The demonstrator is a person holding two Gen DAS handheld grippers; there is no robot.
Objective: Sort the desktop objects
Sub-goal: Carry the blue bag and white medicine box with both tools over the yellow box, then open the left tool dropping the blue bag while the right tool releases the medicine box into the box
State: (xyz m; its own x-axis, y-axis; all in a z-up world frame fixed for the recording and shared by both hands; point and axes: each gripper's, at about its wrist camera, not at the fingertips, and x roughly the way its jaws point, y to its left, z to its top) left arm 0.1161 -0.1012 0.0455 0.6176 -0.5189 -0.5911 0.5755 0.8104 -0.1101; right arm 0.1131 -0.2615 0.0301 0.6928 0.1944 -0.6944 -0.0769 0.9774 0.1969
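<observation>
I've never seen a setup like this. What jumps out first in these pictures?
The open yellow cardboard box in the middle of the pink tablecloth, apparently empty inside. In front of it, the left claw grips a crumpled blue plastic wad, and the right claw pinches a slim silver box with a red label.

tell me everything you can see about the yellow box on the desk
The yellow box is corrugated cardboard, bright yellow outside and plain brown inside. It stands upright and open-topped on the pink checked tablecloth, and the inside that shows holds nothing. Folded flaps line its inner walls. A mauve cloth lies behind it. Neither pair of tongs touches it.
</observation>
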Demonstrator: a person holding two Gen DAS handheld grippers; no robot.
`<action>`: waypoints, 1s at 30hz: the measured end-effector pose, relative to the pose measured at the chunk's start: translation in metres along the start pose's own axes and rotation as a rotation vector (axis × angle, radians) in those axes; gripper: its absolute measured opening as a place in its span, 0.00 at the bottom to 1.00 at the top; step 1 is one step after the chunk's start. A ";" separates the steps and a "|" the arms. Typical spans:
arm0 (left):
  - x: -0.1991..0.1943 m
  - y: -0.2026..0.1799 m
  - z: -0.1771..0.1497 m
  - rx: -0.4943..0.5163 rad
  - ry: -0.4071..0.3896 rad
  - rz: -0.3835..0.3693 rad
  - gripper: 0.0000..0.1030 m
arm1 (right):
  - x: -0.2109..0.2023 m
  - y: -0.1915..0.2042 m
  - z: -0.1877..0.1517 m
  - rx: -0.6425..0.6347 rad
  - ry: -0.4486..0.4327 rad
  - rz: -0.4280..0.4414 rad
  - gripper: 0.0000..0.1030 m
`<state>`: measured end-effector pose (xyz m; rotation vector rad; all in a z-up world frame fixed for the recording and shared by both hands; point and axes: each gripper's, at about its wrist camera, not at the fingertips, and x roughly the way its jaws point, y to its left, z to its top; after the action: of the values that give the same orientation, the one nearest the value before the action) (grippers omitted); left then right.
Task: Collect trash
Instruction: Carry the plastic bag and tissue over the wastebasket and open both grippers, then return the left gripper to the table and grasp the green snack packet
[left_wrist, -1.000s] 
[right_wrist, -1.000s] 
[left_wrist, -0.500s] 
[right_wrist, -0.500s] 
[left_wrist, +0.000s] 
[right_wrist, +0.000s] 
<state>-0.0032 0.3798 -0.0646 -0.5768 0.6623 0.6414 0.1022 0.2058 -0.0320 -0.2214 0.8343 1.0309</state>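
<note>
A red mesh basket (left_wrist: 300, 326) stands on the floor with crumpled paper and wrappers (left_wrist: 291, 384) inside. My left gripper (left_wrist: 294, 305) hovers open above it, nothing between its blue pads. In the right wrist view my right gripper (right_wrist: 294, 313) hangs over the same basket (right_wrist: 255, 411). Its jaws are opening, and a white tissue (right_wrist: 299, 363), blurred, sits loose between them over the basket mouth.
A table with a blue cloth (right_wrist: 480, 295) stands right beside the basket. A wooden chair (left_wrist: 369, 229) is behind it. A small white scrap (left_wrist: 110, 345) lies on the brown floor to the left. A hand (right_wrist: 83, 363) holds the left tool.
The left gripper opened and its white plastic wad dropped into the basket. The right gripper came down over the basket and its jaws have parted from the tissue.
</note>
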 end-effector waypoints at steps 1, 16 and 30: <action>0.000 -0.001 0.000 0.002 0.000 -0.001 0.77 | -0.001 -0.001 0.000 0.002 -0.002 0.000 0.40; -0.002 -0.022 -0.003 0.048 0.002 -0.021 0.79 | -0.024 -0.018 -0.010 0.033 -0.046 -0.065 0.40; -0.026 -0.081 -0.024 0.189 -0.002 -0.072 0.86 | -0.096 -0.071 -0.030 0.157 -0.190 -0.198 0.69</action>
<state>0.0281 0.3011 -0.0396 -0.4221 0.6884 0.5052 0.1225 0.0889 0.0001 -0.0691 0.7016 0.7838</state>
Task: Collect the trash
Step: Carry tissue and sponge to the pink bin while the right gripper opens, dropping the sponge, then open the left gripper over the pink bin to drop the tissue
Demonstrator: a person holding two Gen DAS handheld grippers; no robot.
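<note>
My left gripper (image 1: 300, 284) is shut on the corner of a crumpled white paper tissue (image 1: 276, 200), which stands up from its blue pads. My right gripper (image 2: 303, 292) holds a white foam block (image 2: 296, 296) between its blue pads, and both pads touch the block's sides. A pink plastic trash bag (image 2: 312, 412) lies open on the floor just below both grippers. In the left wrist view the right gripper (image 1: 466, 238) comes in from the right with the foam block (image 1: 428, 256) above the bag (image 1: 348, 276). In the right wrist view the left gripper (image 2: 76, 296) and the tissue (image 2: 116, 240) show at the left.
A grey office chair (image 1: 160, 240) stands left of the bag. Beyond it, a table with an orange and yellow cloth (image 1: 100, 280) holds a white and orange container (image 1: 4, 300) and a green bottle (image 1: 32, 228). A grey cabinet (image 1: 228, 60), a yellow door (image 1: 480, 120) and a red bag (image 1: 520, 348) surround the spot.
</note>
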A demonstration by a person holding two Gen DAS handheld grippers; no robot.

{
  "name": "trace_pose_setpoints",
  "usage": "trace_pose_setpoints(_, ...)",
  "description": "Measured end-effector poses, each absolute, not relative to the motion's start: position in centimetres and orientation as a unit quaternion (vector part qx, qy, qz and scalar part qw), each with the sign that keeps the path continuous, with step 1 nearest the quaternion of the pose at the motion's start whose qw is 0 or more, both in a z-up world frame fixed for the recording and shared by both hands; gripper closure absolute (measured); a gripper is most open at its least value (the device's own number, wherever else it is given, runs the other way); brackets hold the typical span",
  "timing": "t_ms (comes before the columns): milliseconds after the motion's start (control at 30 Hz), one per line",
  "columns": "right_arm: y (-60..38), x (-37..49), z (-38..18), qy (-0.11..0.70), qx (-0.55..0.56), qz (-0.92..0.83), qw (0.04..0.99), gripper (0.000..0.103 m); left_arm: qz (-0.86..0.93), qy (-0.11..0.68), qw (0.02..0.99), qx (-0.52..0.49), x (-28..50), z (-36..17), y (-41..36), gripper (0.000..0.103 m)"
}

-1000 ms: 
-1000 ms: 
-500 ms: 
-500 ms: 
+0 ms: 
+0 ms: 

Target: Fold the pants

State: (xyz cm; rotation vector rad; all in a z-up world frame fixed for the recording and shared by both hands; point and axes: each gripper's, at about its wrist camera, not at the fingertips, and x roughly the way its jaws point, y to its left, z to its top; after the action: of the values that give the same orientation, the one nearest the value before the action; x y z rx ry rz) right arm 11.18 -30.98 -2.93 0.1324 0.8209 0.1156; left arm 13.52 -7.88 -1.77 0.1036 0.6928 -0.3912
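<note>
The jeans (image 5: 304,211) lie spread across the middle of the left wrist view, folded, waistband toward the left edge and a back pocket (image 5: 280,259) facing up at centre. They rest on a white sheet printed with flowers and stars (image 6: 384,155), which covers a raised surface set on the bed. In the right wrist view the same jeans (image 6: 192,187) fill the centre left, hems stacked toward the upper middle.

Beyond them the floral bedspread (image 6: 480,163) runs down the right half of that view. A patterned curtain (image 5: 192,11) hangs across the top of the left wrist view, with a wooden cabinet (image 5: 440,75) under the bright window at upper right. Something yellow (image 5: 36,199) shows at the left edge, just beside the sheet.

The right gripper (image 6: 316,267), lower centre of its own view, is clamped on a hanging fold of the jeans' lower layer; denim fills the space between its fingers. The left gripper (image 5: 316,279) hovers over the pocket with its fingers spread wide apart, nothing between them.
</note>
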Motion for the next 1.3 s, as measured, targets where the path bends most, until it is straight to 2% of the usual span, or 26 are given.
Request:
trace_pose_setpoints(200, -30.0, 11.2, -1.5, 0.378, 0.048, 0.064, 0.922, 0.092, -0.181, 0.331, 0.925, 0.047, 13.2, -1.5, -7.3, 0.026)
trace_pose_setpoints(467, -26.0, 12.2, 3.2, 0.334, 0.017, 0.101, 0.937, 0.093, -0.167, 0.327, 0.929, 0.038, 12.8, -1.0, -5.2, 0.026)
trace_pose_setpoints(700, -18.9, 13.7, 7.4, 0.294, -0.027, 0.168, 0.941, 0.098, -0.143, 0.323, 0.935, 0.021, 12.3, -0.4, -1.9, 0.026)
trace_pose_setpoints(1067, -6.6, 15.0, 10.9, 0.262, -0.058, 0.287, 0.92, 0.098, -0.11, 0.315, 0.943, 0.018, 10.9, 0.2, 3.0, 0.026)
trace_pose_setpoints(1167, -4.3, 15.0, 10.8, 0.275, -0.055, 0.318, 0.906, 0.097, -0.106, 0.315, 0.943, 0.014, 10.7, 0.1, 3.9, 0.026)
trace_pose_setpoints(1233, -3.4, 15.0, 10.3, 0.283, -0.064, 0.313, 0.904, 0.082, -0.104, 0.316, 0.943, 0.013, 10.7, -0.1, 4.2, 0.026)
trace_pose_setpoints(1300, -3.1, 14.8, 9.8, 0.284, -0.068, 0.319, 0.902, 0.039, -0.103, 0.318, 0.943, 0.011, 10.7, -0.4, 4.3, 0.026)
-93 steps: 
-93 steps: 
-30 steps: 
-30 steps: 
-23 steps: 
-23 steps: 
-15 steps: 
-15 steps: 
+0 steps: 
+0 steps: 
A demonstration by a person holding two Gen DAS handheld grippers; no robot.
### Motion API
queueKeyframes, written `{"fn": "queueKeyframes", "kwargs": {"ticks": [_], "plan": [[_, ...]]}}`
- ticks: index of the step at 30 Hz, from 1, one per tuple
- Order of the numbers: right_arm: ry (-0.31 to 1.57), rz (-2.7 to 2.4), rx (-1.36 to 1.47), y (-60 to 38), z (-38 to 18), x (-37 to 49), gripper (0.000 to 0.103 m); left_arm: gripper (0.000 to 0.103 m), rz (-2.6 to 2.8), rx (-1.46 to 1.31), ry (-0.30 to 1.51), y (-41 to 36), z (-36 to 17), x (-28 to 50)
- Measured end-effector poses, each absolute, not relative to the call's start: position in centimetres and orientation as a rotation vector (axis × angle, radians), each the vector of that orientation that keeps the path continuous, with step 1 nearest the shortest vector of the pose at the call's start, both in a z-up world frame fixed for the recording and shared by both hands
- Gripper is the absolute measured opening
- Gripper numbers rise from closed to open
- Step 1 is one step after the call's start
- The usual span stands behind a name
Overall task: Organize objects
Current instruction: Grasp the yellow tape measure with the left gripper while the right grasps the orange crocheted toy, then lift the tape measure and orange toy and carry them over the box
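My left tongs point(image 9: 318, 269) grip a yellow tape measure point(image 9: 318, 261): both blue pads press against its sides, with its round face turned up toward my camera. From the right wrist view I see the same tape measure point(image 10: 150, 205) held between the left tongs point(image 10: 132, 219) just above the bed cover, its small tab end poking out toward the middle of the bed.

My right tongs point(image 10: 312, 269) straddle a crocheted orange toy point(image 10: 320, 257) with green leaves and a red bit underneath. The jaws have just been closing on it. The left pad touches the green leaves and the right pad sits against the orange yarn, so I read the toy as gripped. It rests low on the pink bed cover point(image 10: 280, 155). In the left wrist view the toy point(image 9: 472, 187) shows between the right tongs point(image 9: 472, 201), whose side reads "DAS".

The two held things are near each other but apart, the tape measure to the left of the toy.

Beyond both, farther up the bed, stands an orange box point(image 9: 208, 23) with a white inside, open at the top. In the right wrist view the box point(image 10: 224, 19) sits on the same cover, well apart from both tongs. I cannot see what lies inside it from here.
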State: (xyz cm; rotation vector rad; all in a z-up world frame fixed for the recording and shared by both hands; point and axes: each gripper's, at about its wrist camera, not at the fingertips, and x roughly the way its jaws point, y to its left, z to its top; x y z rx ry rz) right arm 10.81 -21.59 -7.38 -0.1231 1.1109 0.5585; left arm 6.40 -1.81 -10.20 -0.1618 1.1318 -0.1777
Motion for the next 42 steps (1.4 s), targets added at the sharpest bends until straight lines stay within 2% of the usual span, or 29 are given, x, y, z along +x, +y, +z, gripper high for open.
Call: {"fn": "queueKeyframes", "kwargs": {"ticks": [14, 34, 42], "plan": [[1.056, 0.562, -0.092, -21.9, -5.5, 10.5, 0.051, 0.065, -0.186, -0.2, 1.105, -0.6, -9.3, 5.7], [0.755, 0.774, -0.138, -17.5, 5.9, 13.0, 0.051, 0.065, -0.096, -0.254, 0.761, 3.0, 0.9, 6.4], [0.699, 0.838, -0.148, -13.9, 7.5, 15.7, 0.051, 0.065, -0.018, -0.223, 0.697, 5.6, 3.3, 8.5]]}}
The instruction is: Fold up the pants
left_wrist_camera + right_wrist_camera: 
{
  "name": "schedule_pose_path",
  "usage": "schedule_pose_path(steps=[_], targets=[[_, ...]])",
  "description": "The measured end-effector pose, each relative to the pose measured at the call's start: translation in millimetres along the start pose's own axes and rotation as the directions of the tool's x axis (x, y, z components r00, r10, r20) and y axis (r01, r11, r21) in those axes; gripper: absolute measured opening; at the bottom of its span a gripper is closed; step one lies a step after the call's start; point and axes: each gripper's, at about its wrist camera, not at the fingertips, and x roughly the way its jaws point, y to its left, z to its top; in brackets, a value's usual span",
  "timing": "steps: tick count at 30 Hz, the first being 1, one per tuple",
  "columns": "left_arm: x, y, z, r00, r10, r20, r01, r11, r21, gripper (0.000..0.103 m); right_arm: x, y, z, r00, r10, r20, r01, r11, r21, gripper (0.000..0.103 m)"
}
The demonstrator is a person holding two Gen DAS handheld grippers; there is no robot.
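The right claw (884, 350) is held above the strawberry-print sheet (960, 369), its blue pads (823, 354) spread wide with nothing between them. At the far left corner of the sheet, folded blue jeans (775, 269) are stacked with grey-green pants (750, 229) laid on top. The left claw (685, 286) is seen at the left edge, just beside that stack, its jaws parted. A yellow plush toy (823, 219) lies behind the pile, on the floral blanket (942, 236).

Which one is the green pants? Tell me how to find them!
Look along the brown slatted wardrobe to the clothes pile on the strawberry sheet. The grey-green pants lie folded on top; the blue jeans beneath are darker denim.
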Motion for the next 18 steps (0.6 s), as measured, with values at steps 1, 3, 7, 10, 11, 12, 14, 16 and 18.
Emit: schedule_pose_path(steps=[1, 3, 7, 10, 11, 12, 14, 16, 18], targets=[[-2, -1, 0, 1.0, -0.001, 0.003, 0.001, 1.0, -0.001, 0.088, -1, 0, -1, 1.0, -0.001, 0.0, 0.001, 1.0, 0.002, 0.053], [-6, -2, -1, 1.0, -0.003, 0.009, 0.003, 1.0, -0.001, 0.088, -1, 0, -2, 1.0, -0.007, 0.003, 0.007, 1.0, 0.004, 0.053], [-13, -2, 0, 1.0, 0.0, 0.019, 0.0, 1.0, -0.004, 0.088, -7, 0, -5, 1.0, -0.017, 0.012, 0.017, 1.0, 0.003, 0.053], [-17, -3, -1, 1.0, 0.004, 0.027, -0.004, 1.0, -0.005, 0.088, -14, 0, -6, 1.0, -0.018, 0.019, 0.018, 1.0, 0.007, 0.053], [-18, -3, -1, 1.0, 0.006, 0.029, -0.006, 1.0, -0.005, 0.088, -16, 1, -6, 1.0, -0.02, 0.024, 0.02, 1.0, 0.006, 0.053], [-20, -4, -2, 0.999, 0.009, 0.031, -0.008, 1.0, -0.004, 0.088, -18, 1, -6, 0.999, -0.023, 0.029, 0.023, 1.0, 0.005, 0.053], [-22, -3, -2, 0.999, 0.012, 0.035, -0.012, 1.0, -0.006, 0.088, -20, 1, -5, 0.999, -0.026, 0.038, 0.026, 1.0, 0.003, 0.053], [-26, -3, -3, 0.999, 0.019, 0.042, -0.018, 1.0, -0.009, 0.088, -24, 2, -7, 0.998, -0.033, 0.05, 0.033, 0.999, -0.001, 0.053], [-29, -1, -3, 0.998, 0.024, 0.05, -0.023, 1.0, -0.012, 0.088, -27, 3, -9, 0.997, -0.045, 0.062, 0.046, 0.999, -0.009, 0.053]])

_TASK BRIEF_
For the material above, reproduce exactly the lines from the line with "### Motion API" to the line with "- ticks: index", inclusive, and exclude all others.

_EXPECTED OUTPUT_
### Motion API
queueKeyframes, written `{"fn": "queueKeyframes", "kwargs": {"ticks": [_], "plan": [[_, ...]]}}`
- ticks: index of the step at 30 Hz, from 1, one per tuple

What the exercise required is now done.